- **Task objective**: Once you reach the line containing "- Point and", copy it and every line after it exactly, through the end of the data below.

Collected data:
○ ○ ○

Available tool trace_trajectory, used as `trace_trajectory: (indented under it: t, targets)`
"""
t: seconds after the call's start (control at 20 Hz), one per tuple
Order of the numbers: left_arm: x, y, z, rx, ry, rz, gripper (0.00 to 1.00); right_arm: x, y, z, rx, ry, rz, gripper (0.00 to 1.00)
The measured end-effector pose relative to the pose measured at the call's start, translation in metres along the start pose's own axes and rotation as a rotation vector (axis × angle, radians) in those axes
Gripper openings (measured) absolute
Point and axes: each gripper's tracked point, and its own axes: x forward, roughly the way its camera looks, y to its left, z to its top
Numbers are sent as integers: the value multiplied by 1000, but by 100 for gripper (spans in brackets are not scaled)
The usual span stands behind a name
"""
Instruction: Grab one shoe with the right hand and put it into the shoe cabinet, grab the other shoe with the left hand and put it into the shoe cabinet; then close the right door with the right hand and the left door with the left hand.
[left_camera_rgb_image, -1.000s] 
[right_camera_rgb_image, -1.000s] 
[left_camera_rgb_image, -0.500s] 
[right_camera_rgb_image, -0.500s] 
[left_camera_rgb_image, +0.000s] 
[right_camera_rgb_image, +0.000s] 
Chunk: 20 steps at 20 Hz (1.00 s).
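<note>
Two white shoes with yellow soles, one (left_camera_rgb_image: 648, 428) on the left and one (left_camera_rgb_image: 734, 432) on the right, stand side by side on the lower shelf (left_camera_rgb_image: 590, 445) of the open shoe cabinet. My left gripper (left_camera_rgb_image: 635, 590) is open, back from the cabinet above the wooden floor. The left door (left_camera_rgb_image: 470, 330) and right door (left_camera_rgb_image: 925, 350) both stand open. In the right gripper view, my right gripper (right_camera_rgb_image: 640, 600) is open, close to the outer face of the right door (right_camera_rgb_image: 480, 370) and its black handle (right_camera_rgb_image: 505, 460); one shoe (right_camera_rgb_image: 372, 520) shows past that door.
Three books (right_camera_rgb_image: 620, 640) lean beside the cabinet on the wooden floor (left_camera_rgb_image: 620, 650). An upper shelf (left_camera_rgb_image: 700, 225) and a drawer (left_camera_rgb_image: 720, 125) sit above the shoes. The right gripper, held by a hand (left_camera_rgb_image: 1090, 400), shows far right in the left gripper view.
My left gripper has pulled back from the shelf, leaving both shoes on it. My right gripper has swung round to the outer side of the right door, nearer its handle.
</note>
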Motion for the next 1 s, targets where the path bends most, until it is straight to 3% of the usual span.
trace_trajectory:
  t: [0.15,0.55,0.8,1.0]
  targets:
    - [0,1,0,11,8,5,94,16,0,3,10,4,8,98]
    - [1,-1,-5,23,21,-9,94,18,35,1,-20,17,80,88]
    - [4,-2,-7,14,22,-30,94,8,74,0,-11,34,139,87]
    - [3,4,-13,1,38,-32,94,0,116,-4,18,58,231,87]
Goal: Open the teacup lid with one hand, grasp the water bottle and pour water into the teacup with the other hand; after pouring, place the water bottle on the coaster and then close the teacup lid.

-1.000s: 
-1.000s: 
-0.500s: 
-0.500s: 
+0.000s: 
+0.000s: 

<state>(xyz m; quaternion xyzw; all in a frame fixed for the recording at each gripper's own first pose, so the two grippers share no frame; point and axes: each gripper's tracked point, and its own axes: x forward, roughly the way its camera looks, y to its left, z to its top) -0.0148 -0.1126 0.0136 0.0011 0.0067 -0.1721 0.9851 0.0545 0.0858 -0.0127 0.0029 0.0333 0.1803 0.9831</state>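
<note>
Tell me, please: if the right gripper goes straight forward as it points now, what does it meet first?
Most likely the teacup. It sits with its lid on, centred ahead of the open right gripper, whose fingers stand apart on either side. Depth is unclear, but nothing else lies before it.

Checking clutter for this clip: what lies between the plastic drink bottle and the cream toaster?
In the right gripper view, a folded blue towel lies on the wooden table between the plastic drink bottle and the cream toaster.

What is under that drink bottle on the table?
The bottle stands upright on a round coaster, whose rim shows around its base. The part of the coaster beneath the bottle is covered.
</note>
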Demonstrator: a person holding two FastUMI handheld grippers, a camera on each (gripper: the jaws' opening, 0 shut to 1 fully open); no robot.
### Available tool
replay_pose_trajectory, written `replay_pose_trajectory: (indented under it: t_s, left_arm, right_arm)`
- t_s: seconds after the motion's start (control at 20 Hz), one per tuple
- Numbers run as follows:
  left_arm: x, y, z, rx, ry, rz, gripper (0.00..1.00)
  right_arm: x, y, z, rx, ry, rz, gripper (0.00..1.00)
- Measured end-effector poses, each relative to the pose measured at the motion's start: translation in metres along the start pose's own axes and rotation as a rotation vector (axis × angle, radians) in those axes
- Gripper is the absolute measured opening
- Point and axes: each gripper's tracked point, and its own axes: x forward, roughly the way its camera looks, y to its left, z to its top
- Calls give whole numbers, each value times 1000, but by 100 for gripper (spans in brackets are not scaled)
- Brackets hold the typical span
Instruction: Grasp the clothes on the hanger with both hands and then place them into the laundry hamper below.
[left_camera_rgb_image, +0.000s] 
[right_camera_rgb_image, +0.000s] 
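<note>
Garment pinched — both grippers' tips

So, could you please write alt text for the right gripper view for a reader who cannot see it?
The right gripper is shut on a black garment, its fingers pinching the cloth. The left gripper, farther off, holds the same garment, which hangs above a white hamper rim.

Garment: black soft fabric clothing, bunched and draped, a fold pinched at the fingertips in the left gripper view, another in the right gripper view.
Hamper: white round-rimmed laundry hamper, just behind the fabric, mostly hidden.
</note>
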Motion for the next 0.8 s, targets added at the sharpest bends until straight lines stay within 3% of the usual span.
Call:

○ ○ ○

- **Reply**:
- Point and axes: each gripper's tracked point, and its own axes: x forward, roughly the way its camera looks, y to its left, z to its top
- Calls give whole numbers, each value times 1000, but by 100 for gripper (spans in brackets are not scaled)
- Brackets hold the typical span
Instruction: Grasp the clothes on the hanger with both hands and then place them into the laundry hamper below.
[left_camera_rgb_image, +0.000s] 
[right_camera_rgb_image, +0.000s] 
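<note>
Garment pinched — both grippers' tips

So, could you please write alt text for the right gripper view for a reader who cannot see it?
The right gripper is shut on a black garment, its fingers pinching the cloth. The left gripper, farther off, holds the same garment, which hangs above a white hamper rim.

Garment: black soft fabric clothing, bunched and draped, a fold pinched at the fingertips in the left gripper view, another in the right gripper view.
Hamper: white round-rimmed laundry hamper, just behind the fabric, mostly hidden.
</note>
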Motion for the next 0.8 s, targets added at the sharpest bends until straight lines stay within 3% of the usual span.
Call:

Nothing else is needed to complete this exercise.